Figure 6: RQ1: The number of benchmarks SObEq and FrAngel solve over time. FrAngel is stochastic: median run for each benchmark shown by line with best and worst runs as range.

For set add-delete, which asks for an in-place mutation of a the set seen, one solution is:

seen.delete(s2).compareTo(seen.add(s1).has(null));

where both has and compareTo are useless, computing a result that is not returned.

And, of course, this problem is not disparate from overfitting; the only successful run of FrAngel for fill fibonacci window found this solution:

out.reverse().spliceReplace(
Int(1),
out.concat(out).length().subtract(
Str("").concat(out.join(Str(""))).lastIndexOf((new IntArray(Int(1))).join(Str("")))
) ).shift();

where reverse().spliceReplace(1,_) is a consistent, if odd, way to remove the first element and add something after the second element by swapping the elements and then replacing the (now) second one. The second argument to splice, which is expected to compute the next fibonacci element, overfits to the examples, and shifting on the discarded return value of splice is spurious.

SObEq, in contrast, had no spurious operations. Some are avoided thanks to OE: FrAngel can draw programs that perform round trip operations like reversing multiple times (3 of 5 solutions to the example from Section 1 do this) or sort a sorted list. Enumerating with OE discards these, as they return the heap to a state it was already at and return the same value.

Other spurious operations are avoided because of the implicit bias of a bottom-up search toward small programs: the program inp.push(inp.shift()) already satisfies the input, so a bottom-up search would not try to compose it into a larger program adding on spurious operations. Likewise, the enumeration would try to compose arr.splice(beg++, 1, toadd) to end + 1 before trying it with the larger arr.splice(beg++, 1, toadd).reverse().

Runtimes.

We compared SObEq’s runtimes to FrAngel’s best, worst and median performance on each benchmark in Figure 6. In an interactive timeout, SObEq outperforms FrAngel for the majority of the 7 seconds. At the 7s limit, SObEq solves 45 benchmarks, 7 benchmarks more than FrAngel’s median run, whereas FrAngel solves between 34 and 45 benchmarks. We also notice the main disadvantage of FrAngel, which is the variance introduced by the stochastic algorithm: a difference of 30% between its best and worst cases. At the 1-hour timeout, SObEq solves 54 benchmarks, compared to FrAngel’s 53–60 (median 55).

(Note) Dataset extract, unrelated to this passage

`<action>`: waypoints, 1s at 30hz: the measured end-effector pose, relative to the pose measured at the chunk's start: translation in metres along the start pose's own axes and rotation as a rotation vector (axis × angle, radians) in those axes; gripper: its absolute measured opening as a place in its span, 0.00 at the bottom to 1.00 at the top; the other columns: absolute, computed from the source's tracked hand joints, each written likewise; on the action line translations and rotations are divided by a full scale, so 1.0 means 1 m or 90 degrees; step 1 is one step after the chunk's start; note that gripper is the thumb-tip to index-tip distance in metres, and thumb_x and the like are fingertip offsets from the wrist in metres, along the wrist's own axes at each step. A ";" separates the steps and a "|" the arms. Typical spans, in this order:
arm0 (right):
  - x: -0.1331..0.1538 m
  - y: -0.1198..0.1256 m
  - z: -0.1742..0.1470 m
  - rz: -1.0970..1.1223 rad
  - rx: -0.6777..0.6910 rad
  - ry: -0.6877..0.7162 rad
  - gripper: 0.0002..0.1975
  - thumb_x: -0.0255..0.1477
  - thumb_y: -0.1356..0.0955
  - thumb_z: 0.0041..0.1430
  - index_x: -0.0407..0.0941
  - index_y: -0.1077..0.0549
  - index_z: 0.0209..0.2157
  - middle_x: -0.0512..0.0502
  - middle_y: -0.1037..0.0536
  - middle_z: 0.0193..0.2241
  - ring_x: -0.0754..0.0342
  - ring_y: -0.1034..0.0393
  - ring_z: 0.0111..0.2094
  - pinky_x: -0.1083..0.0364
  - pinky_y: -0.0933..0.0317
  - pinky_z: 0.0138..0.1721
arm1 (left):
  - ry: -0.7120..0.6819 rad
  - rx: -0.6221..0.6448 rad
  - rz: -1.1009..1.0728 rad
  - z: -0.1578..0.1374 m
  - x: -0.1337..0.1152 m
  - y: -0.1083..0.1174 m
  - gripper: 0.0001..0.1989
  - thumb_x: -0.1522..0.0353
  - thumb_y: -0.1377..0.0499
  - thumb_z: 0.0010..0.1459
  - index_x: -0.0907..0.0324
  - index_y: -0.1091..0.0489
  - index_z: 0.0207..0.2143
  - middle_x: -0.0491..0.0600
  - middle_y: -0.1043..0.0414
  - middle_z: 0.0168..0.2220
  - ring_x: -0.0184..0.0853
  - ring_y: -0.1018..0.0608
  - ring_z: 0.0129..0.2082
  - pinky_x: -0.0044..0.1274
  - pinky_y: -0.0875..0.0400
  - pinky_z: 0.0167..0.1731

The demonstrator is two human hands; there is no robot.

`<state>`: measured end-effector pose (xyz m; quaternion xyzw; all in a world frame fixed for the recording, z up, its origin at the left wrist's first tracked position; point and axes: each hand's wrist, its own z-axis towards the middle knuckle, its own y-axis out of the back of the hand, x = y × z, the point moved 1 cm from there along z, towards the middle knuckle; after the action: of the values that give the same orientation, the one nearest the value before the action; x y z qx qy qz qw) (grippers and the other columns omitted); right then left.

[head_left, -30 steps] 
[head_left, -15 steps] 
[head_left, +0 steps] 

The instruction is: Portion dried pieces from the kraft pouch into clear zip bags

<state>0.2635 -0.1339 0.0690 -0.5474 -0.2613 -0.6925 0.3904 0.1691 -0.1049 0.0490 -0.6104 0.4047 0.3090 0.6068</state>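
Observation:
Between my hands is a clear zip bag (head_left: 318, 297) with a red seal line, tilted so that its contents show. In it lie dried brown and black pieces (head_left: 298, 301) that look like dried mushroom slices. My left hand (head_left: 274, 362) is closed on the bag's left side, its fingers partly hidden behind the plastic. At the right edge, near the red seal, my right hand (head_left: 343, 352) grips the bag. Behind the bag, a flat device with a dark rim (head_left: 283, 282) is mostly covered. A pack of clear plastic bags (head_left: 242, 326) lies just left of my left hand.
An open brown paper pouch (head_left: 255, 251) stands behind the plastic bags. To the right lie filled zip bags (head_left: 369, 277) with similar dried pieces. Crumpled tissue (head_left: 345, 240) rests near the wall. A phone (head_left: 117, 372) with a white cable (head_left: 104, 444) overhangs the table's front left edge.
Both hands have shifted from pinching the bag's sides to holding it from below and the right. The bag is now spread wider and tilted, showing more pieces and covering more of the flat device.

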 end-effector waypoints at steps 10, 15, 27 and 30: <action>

Figure 6 separates benchmarks into sets to ensure performance is not at the expense of one set of benchmarks over the other, important for a general-purpose synthesizer. At an interactive timeout, SObEq performs on Must benchmarks as well as FrAngel’s best run, both solving 12 of 18 benchmarks, and solves one more than FrAngel’s median run of 11. For May benchmarks, SObEq solves 33 of 45, while FrAngel solves between 25 and 33 (median 27). After an hour, SObEq outperforms FrAngel’s median run for Must benchmarks, solving 15 benchmarks to FrAngel’s 14 and is within FrAngel’s range for both benchmark sets.

To answer RQ1, SObEq returns higher quality solutions than FrAngel at comparable runtimes, without the nondeterministic variance in both time and expected solution.

(a) Interactive timeout.
(b) 1-hour timeout.
Figure 7: RQ2: Comparison with CBE: time to termination for each Pure benchmark with SObEq compared to a classical bottom-up enumeration. Points at (timeout,timeout) not shown.

6.3 RQ2: Overhead of SObEq

A more general algorithm inevitably carries an overhead on a (now) special case compared to specialized algorithms for that case. This is often because of additional work by an algorithm making fewer assumptions, but in OE this can also take the form of a more refined equivalence relation, which unifies fewer programs creating a bigger space to explore. We wish to measure this overhead in order to quantify the cost of the changes made to support mutations in SObEq.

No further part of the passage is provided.